UM ESTRANHO INDO EMBORA
Leila de Barros
 
 

Ele costumava chegar quando a noite cobria o céu feito cortina de teatro. Sempre nas noites de verão! Permanecia por perto, junto com o zunido dos pernilongos e às vezes a provocava, chamando a atenção para a chuva forte e ruidosa.

Ficava a rondar seus passos, tentava lhe viciar, lhe persuadir, reduzir suas energias. Depois, ia embora rindo alto.

Era encorpado e insidioso, insistente e fazia dela uma penitente. Quantos anos ela foi sua presa fácil, sem sequer raciocinar. Ela, em sua timidez recalcitrante, alucinava e perdia horas e noites enluaradas, como uma roca a fiar, a fiar sem descanso.

Ele a desafiava, fazia com que ela perdesse a hora, perdesse o sono e seus melhores vídeotapes.

Ela o alimentava como quem cultiva um pássaro indesejado a fazer ninho em sua alma. Um dia, quebrou-se o encanto e para seu alívio e liberdade, a lente de aumento de sua cabeceira também se estilhaçou sem dó e nem piedade.

Ela tinha sede. Uma sede acumulada de água e brisa. Uma sede oceânica e telúrica. Caminhando perto de águas ribeirinhas, finalmente pode ver seu reflexo real.

Deixou-se ficar ali, por horas a fio. No escuro, ela permaneceu por algum tempo. A luz da lua tinha o efeito de um banho de cachoeira.

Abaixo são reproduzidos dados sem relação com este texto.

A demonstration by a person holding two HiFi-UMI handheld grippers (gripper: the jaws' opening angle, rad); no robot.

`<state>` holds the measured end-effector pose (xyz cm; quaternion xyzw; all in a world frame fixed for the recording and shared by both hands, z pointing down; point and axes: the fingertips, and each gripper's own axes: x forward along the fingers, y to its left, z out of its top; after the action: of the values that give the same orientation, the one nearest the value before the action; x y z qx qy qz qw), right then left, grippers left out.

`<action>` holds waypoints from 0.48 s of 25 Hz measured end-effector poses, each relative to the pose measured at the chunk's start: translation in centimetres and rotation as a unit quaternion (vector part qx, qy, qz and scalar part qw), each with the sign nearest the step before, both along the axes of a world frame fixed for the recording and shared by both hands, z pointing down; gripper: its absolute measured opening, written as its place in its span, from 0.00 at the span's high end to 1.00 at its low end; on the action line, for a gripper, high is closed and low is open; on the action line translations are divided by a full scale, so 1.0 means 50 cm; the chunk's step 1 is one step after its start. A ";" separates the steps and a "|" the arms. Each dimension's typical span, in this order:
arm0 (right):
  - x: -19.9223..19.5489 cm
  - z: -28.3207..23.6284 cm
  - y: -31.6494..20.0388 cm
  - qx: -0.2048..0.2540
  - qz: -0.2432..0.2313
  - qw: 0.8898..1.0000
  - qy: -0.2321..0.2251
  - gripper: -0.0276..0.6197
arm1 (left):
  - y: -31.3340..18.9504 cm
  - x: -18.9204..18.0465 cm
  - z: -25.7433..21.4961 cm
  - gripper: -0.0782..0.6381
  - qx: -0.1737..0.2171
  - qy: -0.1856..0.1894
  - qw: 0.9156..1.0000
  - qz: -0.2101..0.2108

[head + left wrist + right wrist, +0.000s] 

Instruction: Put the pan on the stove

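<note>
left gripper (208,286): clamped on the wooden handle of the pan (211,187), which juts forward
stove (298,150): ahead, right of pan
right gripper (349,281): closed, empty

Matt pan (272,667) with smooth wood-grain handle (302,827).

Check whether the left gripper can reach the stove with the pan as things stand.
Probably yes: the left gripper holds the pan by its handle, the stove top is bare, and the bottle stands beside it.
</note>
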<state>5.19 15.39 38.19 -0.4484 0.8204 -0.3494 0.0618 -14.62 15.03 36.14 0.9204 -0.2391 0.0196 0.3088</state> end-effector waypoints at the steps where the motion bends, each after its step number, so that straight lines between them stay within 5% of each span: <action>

A claridade de sua mente refletia nas montanhas e até mesmo no horizonte que vai terminar nas fronteiras da China.

Ela não tinha mais fronteiras, nem medo do escuro. Não carregava mais medo de coisa alguma.

Mesmo no escuro ela caminhou na direção de casa, com aquela certeza de que nunca mais o encontraria por lá.

O medo havia desaparecido para sempre.